Eventually we got to Greeley, Colorado where we found my sister Mary Ann’s place of employment to get directions to her house out on the prairie East of Greeley. As it turns out Mary Ann works for a former Navy Submarine sailor. We were both in Kings Bay together for a few months as his tour there was winding down while mine was just getting started. We did not know one another, but we certainly knew a lot of the same people.

Mary Ann and her husband Jerry own a wonderful home outside Greeley, way outside. They have enough land to support the boarding of their two horses. They are really happy with there home and the horses seem to like it a lot too. We spent a great three days and nights with them before going back to Denver for our last night before flying back to Jacksonville. The highlight of our stay with Mary Ann and Jerry would have to be the wonderful dinner Jerry prepared. As usual when faced with great food I ate too much.

Our last night in Denver turned out to be a mini-family reunion as Mary Ann, Jerry, there son Christopher and his fiancé all came down and we met up with John, Sandi and there daughter Kristina for a wonderful evening out at one of John’s favorite Italian restaurants.

To end this, the flight back to Jacksonville was as perfect as a flight in this era could be. We left early and arrived on time. We were more than ready to be back in our rig and sleeping in our own bed again. Two weeks was too long this time.

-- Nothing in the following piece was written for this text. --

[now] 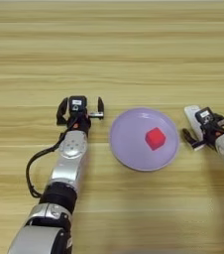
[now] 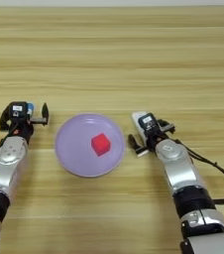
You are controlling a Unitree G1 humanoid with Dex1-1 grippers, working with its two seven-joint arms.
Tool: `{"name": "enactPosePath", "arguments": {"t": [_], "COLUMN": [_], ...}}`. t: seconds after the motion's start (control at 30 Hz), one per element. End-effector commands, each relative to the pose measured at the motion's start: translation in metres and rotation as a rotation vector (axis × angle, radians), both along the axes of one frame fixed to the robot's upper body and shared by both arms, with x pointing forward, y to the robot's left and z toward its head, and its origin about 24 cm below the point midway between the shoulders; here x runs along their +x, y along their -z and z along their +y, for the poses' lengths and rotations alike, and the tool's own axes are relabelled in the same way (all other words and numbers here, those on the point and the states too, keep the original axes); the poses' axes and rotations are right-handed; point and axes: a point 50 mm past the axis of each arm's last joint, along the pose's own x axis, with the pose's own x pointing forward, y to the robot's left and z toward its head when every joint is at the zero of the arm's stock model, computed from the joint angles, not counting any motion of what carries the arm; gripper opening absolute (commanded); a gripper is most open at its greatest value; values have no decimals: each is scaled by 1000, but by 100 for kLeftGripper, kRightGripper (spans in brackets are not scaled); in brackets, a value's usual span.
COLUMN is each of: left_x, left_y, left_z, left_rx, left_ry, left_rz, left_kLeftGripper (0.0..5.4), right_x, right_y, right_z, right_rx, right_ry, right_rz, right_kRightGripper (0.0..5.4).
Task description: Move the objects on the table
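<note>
Right now, on the wooden table (image 1: 134, 49), I see the red cube (image 2: 100, 144) sitting in the lilac plate (image 2: 69, 149) between my arms, while my right gripper (image 2: 144, 134), fingers spread, straddles the white bar (image 2: 138, 121) lying lengthwise away from me, and my left gripper (image 1: 80, 110) is spread around the blue-and-white cylinder (image 2: 30, 108).

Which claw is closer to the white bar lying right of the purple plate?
Right. The right claw sits at the white bar, fingers on either side of it. The left claw is across the purple plate, well off to the other side.
</note>
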Motion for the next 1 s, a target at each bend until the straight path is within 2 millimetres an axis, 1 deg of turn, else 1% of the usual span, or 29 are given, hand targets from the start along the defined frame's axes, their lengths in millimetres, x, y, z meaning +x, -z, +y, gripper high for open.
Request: {"name": "enactPosePath", "arguments": {"t": [0.03,0.17,0.37,0.67,0.83,1.0], "left_x": [-2,-2,-3,-2,-2,-2], "left_y": [2,2,2,1,1,0], "left_z": [4,5,6,7,5,4], "left_rx": [8,8,5,3,2,0], "left_ry": [-11,-11,-12,-15,-16,-17], "left_rz": [17,16,13,13,11,9], "left_kLeftGripper": [540,540,540,540,540,540], "right_x": [-1,1,8,9,8,8], "right_y": [2,1,-2,5,11,13], "right_z": [-3,-4,-15,-15,-13,-15], "right_rx": [75,170,189,199,166,165], "right_ry": [35,76,167,173,151,151], "right_rz": [59,97,82,137,158,180], "right_kRightGripper": [536,536,536,536,536,536]}}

We had only one week of duty left when we got back to the campground. We spent the remaining time there working to get as much of our stuff out of our friend Trish’s house as we could. We also compacted our remaining stuff in storage into a space half the size we had been storing it in. We donated a bunch of no longer worn clothes to charity and we stocked the wine cellar in the coach for the weeks ahead.

Finally we spent most of the last two weeks just saying goodbye to our friends. Even though we were more than ready to leave and continue this adventure, leaving was not going to be all that easy. We had renewed a lot of friendships and made a few more adding weight to that anchor that was holding us fast. It goes without saying that we will miss Trish and Jay a great deal. We have spent some great times with the two of them. They are more like family than family. Gidget and Chip left the day before we did and it was really difficult to see them go. I am sure we will find a way to get back together before too many months pass. After all, we both have rolling homes and the need to be no where in particular for most of the year.

Today we weighed anchor and got the coach rolling once again with our little gold Subaru in tow. Following what was not the perfect underway due to a burned out turn signal, we were finally on the road. Our plan was to get Kings Bay well into our baffles (that is submarine talk for behind us) but not try to set any sort of record for driving distance. We wound up 189.5 miles from where we started our day. We are spending the night at George L. Smith State Park outside Twin City, Georgia. We got here in time to tour the park on foot and do a little bird watching before settling in for the evening.

This was a stop not planned for what it had to offer but for where it was in relationship to where we started and where we are trying to get to in the next few days. As is often the case when we just look for a place to start this place is pretty neat.

The park was once a water turbine powered sawmill, cotton gin, and finally grist mill. The still operational mill sits on the damned end of a 412 acre lake where it dumps into the 15 Mile Creek It offers a wonderful campground and many day use activities such as canoeing and fishing. There is a small museum associated with the mill explaining its history. The park is named for a former Georgia State Supreme Court Justice who was born and raised in the area. This is a beautiful state park and a perfect place to resume our effort to see as much of this great country as we can.

The adventure has officially resumed and we are happy.